* _Exercise description_:
Repeat exactly the lines beginning at the one that contains "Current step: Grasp" and running to the end of the material. Omit the pictures.

* _Supplied material_:
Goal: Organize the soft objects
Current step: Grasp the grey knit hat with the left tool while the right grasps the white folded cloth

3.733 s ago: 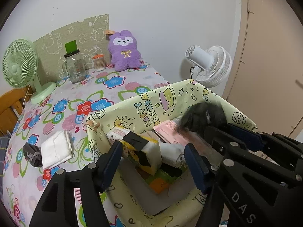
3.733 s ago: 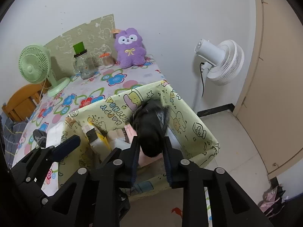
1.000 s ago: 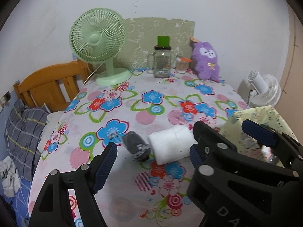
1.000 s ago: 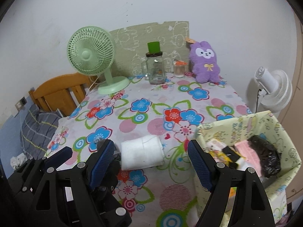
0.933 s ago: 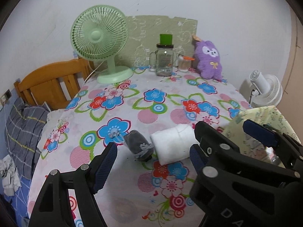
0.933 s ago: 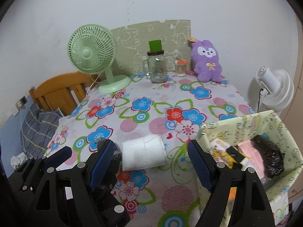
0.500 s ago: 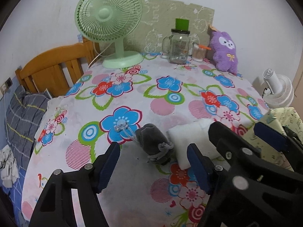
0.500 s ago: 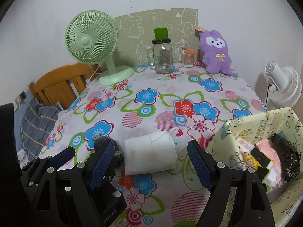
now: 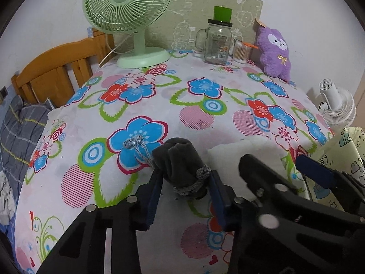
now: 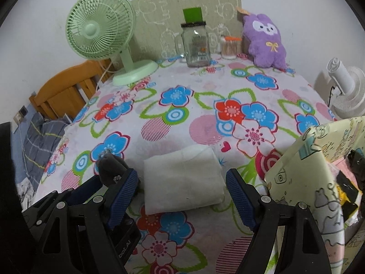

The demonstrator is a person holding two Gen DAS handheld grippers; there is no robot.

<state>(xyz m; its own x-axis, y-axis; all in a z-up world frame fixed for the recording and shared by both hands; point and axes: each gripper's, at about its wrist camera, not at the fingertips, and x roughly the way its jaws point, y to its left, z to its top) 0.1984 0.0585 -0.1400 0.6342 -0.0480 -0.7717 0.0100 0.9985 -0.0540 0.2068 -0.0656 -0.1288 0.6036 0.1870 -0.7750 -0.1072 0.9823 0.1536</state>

* _Answer section_:
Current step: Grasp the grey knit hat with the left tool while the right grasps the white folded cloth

3.733 s ago: 
3.733 s ago: 
1.000 s ago: 
1.000 s ago: 
0.933 s ago: 
0.933 s ago: 
0.500 s ago: 
0.500 s ago: 
now: 
now: 

The demonstrator is a person holding two Gen DAS handheld grippers; there is no robot.

<state>(xyz m; its own x-axis, y-axis; all in a z-up world frame fixed for the recording and shared by both hands; point and axes: each gripper's, at about its wrist camera, not at the fingertips, and x roughly the way its jaws point, y to its left, z to its top) 0.1984 0.0585 -0.1400 0.6342 -0.0480 -0.7717 0.0100 0.9985 -0.0540 0.2068 -0.0656 -0.1288 0.6036 0.1870 -0.7750 -0.1072 0.9823 0.1536</state>

The requested output is complete.